Items from a dataset:
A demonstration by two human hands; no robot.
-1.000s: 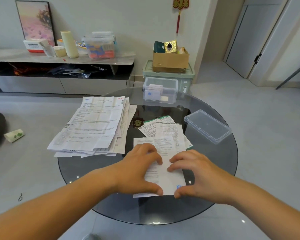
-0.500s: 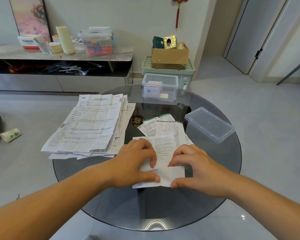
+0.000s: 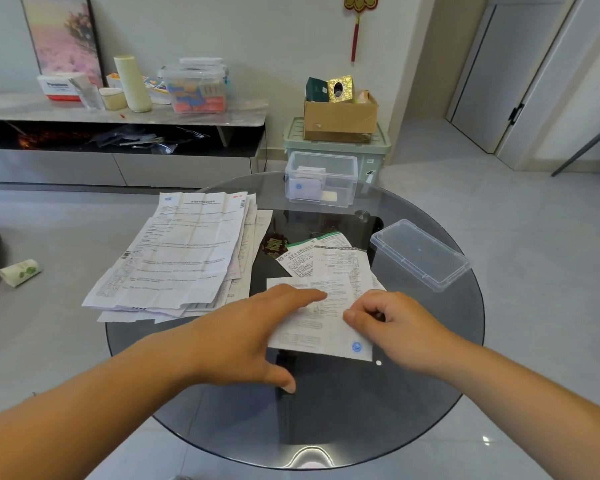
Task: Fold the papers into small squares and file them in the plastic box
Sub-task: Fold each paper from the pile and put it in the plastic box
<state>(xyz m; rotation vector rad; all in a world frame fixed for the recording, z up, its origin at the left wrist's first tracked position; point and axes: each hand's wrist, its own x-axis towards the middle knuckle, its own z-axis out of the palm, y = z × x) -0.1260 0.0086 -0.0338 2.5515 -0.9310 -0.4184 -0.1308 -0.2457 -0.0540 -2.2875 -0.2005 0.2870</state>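
Left hand (image 3: 257, 327) flat on the paper (image 3: 319, 337), right hand (image 3: 392, 323) pinching its edge; plastic box (image 3: 321, 178) ahead seemingly holds few squares; stack (image 3: 177, 258) awaits.

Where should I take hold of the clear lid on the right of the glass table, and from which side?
Likely across its narrow width: pinch the two long rims of the clear lid, coming from above. It lies flat on the glass table, so nothing can slip beneath it. The right hand is the nearer one, but it now pinches the paper.
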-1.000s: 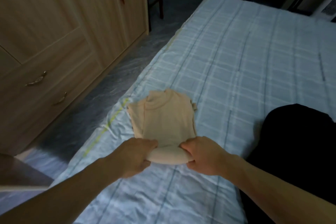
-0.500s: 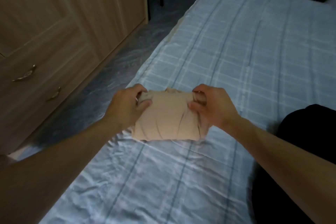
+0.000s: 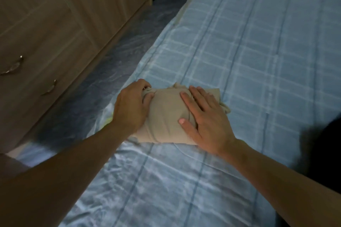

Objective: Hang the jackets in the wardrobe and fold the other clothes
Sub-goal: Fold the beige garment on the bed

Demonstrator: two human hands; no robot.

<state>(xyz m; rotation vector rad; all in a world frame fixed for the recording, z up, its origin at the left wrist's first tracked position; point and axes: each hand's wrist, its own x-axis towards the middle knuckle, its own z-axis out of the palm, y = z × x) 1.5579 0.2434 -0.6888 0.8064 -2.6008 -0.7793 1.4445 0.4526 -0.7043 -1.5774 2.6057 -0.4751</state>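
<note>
I see the beige top (image 3: pixel 166 116) folded into a soft, plump, roughly square bundle. It's thin knit-looking fabric, smooth on top w/ a few creases, and some loose edge pokes out at the far right corner. It lies on the bed (image 3: pixel 239 51) near the left edge. The sheet is pale blue plaid, wrinkled in the foreground, flatter further up.

To the left is a light wood-grain wardrobe (image 3: pixel 55 14) w/ two curved metal drawer handles (image 3: pixel 11 68). A dark marbled floor (image 3: pixel 114 72) runs between it and the bed. A black garment (image 3: pixel 328 143) sits at the right edge, dim and shapeless, apart from the bundle.

Left hand (image 3: pixel 129 108): fingers (image 3: pixel 145 84) curl over the bundle's far left corner, thumb on the top side, so it grips the cloth. Right hand (image 3: pixel 206 118): fingers (image 3: pixel 198 96) straight, slightly spread, palm down, pressing flat on the right half of the top.

Vs. half a sec ago: both hands were pinching the far corners. Now the right has let go and lies flat, while the left keeps its grip. The bundle is in about the same spot and looks a bit more settled.
</note>
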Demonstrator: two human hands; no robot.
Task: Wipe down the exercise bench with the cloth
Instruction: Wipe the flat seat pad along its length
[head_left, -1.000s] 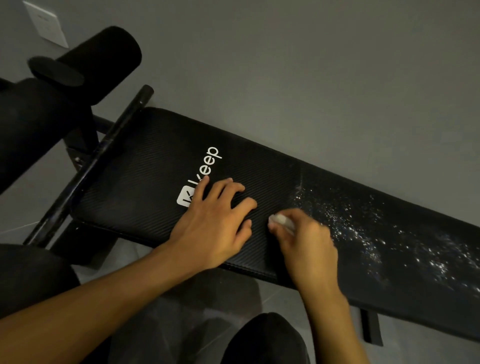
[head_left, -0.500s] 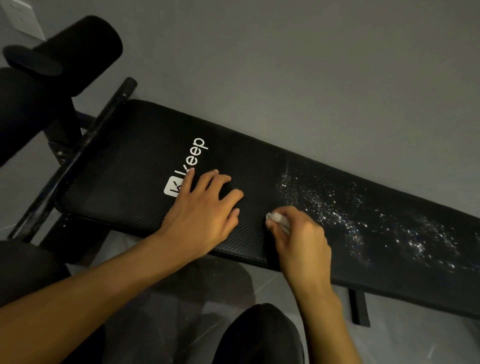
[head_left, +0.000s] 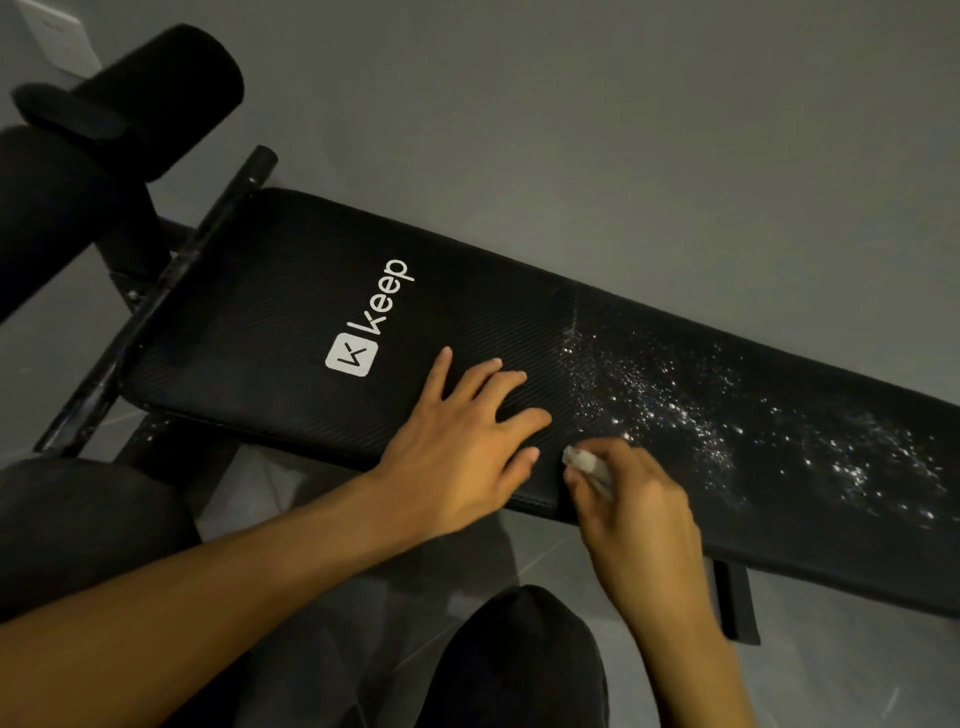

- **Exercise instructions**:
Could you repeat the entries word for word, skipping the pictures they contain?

- **Exercise response**:
A demonstration by two human hands; no robot.
-1.000s: 
-0.500s: 
+0.000s: 
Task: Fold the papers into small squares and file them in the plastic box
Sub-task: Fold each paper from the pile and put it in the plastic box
<state>(xyz m; rotation vector rad; all in a world frame fixed for the recording, z up, its origin at the left wrist's first tracked position; point and axes: each hand's wrist, its own x-axis towards the middle knuckle, its own z-axis out of the palm, y = z × x) -0.1260 0.0086 -0.0338 2.5515 -0.9310 -0.4184 -0.1308 -0.2457 -0.0540 -2.2875 -0.2005 0.2870</state>
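Left hand (image 3: 257, 327) flat on the paper (image 3: 319, 337), right hand (image 3: 392, 323) pinching its edge; plastic box (image 3: 321, 178) ahead seemingly holds few squares; stack (image 3: 177, 258) awaits.

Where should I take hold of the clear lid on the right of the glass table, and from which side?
Likely across its narrow width: pinch the two long rims of the clear lid, coming from above. It lies flat on the glass table, so nothing can slip beneath it. The right hand is the nearer one, but it now pinches the paper.
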-1.000s: 
-0.500s: 
+0.000s: 

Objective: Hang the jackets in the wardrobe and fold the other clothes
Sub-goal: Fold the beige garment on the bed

Demonstrator: two human hands; no robot.

<state>(xyz m; rotation vector rad; all in a world frame fixed for the recording, z up, its origin at the left wrist's first tracked position; point and axes: each hand's wrist, its own x-axis towards the middle knuckle, its own z-axis out of the palm, y = z × x) 1.5579 0.2434 -0.6888 0.8064 -2.6008 -0.7793 1.4445 0.4526 -0.7043 -1.5774 2.6057 -0.4751</state>
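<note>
I see the beige top (image 3: pixel 166 116) folded into a soft, plump, roughly square bundle. It's thin knit-looking fabric, smooth on top w/ a few creases, and some loose edge pokes out at the far right corner. It lies on the bed (image 3: pixel 239 51) near the left edge. The sheet is pale blue plaid, wrinkled in the foreground, flatter further up.

To the left is a light wood-grain wardrobe (image 3: pixel 55 14) w/ two curved metal drawer handles (image 3: pixel 11 68). A dark marbled floor (image 3: pixel 114 72) runs between it and the bed. A black garment (image 3: pixel 328 143) sits at the right edge, dim and shapeless, apart from the bundle.

Left hand (image 3: pixel 129 108): fingers (image 3: pixel 145 84) curl over the bundle's far left corner, thumb on the top side, so it grips the cloth. Right hand (image 3: pixel 206 118): fingers (image 3: pixel 198 96) straight, slightly spread, palm down, pressing flat on the right half of the top.

Vs. half a sec ago: both hands were pinching the far corners. Now the right has let go and lies flat, while the left keeps its grip. The bundle is in about the same spot and looks a bit more settled.
</note>
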Demonstrator: two human hands; no robot.
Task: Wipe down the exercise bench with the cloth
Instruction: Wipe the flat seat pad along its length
[head_left, -1.000s] 
[head_left, -0.500s] 
[head_left, +0.000s] 

The exercise was answered completely.